Selon vous c’est donc moins les données probantes qui sont en cause que leurs possibles usages ou, comme vous le dites leurs mésusages ?
Les données probantes apportent des éléments éclairants, pouvant mettre en avant des tendances, des lignes de force. Elles peuvent permettre, comme les autres recherches qualitatives et collaboratives, une meilleure connaissance de l’acte éducatif. Mais elles ne se suffisent pas en tant que tel. Aucune recherche ne peut exclure l’acteur qui incarne cette politique éducative au plus près de son action, les enseignants, afin qu’elle soit efficace et productive. Fonder la décision en éducation uniquement sur des données probantes quantitatives exclut les spécificités des contextes et la perception des pratiques propres aux acteurs qui sont les destinataires des propositions. Dans notre ouvrage nous ne cherchons pas à établir un tableau manichéen des données probantes en les positionnant en tant que recette miracle à ériger ou à les rejeter d’emblée. La question n’est pas ou n’est plus là désormais. La méthodologie des données probantes fait partie du paysage de la recherche en éducation, son impact est réel. L’enjeu réside bien dans l’usage qu’il est fait de telles recherches. Toute recherche scientifique a un sens, des attendus, des finalités, et n’est pas neutre par nature.

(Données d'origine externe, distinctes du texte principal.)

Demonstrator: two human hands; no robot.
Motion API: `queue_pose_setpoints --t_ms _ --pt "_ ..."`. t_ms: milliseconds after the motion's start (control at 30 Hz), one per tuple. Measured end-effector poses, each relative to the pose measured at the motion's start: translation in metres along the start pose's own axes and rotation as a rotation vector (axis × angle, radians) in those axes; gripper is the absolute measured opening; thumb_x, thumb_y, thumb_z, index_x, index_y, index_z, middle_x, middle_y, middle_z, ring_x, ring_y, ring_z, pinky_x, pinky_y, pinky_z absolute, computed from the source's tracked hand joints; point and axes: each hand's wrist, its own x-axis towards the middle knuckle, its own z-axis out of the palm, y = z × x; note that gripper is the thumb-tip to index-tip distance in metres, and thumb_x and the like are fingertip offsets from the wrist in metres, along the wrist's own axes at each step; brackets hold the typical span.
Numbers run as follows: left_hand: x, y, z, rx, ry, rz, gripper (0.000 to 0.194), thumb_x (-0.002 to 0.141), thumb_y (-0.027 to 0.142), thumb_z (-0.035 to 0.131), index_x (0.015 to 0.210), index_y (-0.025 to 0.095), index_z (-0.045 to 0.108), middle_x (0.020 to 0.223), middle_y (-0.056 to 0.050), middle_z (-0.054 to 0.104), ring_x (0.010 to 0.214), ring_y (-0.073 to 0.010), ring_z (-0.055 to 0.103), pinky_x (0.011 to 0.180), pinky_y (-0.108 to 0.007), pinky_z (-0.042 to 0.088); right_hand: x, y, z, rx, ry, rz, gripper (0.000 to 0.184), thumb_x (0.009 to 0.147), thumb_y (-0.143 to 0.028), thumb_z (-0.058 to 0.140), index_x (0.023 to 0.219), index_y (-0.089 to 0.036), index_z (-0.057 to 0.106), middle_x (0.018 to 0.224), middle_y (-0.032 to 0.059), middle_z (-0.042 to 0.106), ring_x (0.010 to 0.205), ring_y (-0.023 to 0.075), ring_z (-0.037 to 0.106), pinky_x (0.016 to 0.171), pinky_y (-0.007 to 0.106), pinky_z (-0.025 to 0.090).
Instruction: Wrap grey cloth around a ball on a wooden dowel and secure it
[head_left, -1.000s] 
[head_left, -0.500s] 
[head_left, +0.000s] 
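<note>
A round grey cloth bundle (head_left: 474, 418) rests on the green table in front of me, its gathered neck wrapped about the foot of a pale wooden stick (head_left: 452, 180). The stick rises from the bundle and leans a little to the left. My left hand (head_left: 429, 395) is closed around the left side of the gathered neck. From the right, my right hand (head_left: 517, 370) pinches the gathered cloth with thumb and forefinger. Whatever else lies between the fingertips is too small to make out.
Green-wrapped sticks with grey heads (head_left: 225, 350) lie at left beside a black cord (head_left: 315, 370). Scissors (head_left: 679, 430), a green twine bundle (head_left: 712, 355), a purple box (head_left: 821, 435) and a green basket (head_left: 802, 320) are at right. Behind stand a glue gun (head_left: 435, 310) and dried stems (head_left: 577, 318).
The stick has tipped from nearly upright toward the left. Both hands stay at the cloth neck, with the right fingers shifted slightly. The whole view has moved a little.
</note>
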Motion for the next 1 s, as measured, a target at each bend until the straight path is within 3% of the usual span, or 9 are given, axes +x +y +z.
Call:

En souhaitant sortir des faux débats, vous faites aussi des propositions concernant l’usage des données probantes en éducation ?
En effet, nous recommandons, à notre échelle, de rendre complémentaires, les différentes méthodologiques de recherche. N’oublions pas que l’objectif est de permettre aux enseignants d’améliorer et de transformer leurs enseignements. Il ne s’agit pas de leur imposer des pratiques mais de proposer de les coconstruire avec les résultats de la recherche. Cette condition est nécessaire pour garantir la réussite d’une transformation des pratiques éducatives. Aucune recherche ne peut s’arroger de certitudes, dans le domaine éducatif comme dans tout autre domaine.
Le suivi et l’accompagnement de la recherche auprès des enseignants sont également tout autant nécessaires pour permettre une réelle modification consciente des pratiques éducatives. Du point de vue de la recherche, ce poids et cette influence de l’evidence-based education nécessitent, selon nous, une réflexion renouvelée sur l’idée même de « preuve ».
Interroger constamment la recherche est une évidence, souligner l’importance de la recherche translationnelle et affirmer les visées éducatives, politiques et éthiques d’une politique le sont tout autant. Penser les relations entre données probantes et éducation ouvre donc de multiples perspectives tant du point de vue de la recherche que des pratiques. C’est agir pour l’éducation de demain : quel modèle éducatif et quel projet de société veut-on promouvoir qui articule des finalités auxquelles on adhère, des connaissances qui sont validées scientifiquement par une pluralité de méthodologies de recherches et qui permettent d’engendrer des pratiques démocratiques et émancipatrices.